Anyway long story short, I wouldn't say that any USB flash drive excites me, but I've been happy to see price:performance ratios in current gen products like these:




Even that last link, at only $30, is much faster than the Sandisk Extreme I have. I only included that last link because even though the price per capacity isn't as good as the prior two links, it is about the cheapest it gets for very reasonable performance at the 256GB capacity it has... and honorable mention, it's nice that it has both the USB-A and USB-C connectors so you don't need an adapter.

I bought one of those ESD310C and yeah, it's much faster, and smaller than pictures made it out to seem. IMO, Sandisk Extreme has priced itself out of relevance, no good reason to buy one today unless, maybe... if you have a really, really really old system, like early win7 build or Vista or older (but then do you even have USB3?
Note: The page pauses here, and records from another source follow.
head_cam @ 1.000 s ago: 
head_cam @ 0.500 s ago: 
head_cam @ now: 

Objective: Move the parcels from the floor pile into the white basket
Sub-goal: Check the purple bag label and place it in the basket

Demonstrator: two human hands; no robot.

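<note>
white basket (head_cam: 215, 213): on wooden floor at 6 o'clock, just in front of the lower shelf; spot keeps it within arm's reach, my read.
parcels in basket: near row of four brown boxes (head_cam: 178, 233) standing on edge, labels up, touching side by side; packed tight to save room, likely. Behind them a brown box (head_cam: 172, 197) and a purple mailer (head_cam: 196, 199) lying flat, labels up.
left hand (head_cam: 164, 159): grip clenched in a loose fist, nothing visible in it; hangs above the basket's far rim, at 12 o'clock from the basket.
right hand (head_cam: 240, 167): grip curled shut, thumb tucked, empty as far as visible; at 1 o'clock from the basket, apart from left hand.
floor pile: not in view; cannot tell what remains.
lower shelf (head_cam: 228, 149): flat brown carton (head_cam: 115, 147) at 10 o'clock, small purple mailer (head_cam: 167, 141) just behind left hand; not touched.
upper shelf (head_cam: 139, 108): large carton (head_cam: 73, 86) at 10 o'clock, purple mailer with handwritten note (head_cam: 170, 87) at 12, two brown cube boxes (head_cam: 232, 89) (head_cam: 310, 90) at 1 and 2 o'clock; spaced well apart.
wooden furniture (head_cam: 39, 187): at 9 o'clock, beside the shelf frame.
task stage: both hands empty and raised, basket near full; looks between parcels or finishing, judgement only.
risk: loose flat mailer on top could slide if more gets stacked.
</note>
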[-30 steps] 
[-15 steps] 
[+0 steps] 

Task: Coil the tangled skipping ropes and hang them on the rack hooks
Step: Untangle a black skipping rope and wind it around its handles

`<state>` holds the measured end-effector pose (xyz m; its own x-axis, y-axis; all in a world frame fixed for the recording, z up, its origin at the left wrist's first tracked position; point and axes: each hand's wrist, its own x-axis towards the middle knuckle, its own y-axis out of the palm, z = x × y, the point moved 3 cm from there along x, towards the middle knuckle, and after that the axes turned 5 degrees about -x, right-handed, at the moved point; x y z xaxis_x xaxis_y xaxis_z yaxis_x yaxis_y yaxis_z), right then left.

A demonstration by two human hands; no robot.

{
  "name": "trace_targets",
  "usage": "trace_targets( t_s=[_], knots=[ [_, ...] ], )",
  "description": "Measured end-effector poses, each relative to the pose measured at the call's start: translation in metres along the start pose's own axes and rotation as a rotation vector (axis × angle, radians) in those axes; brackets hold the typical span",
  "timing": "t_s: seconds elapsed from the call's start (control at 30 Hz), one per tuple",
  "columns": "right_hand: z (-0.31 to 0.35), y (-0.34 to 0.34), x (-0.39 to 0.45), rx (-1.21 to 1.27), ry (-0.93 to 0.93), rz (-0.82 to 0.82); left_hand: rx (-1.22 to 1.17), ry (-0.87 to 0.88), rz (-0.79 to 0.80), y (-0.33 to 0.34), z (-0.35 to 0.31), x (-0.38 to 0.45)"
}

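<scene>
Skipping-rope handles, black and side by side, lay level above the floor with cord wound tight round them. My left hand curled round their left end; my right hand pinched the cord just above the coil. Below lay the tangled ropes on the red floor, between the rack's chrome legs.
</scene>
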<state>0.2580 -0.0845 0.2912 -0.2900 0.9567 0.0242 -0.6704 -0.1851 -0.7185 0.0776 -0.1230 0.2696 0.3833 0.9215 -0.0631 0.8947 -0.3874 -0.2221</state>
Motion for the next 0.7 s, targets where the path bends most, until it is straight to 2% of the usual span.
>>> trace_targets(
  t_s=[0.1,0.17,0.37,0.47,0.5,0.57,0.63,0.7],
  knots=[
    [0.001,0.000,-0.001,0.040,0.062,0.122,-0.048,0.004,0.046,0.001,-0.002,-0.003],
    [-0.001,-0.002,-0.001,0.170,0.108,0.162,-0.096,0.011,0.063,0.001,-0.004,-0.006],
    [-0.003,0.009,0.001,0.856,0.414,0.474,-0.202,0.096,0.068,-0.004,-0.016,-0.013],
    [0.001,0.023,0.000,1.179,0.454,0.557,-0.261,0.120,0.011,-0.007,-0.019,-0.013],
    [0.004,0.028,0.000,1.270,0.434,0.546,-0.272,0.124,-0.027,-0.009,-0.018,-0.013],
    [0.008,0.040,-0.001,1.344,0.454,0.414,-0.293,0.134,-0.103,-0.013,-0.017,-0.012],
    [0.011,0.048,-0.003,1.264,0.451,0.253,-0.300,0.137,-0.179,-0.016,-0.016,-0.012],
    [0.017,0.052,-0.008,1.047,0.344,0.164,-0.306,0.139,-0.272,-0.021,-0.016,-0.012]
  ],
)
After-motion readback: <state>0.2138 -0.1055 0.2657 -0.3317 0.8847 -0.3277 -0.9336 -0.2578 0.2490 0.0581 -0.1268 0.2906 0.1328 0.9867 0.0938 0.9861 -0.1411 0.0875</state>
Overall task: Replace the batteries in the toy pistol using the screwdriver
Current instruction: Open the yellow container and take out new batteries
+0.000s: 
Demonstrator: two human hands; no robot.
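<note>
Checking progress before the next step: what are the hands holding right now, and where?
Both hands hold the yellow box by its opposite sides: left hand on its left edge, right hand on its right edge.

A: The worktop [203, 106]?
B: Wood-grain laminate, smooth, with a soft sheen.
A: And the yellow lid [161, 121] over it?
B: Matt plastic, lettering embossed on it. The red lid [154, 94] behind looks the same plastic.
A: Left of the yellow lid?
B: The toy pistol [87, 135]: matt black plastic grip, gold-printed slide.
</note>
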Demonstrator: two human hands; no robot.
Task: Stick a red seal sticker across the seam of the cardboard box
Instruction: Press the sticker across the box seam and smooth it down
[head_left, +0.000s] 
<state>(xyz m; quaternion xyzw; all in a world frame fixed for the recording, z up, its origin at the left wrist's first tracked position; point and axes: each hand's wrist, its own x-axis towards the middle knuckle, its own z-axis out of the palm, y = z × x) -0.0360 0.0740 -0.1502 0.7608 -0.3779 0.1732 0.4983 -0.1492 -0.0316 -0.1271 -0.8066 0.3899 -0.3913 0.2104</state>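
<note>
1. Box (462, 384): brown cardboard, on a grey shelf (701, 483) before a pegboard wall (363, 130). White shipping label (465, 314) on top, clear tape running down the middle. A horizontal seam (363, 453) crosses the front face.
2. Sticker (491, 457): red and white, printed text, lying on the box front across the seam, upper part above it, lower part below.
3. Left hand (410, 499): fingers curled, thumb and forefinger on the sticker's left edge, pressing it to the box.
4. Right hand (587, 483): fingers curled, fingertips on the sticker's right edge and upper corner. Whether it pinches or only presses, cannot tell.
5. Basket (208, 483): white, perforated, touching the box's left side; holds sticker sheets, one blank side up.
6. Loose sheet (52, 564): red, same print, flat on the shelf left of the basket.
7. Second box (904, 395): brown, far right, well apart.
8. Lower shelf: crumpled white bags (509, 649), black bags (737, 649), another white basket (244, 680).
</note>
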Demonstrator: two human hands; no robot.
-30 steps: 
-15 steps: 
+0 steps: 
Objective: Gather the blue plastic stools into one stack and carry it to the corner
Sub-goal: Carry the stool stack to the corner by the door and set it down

Maybe if you tossed in a PCIe USB controller card) then the Sandisk Extreme might get better performance in that situation, but on win8 or newer, Sandisk Extreme is both slower and more expensive than other high performance options available today, before even considering an external enclosure NVME.

External NVME makes no sense to me given the performance being good enough with contemporary USB "SSD" flash drives, with the exception being that it could still be a good value to reuse an old NVME that you upgraded away from for higher capacity in a desktop system, so you have the NVME drive left over and just need to get an enclosure for it. Even then, I wouldn't want to EDC that.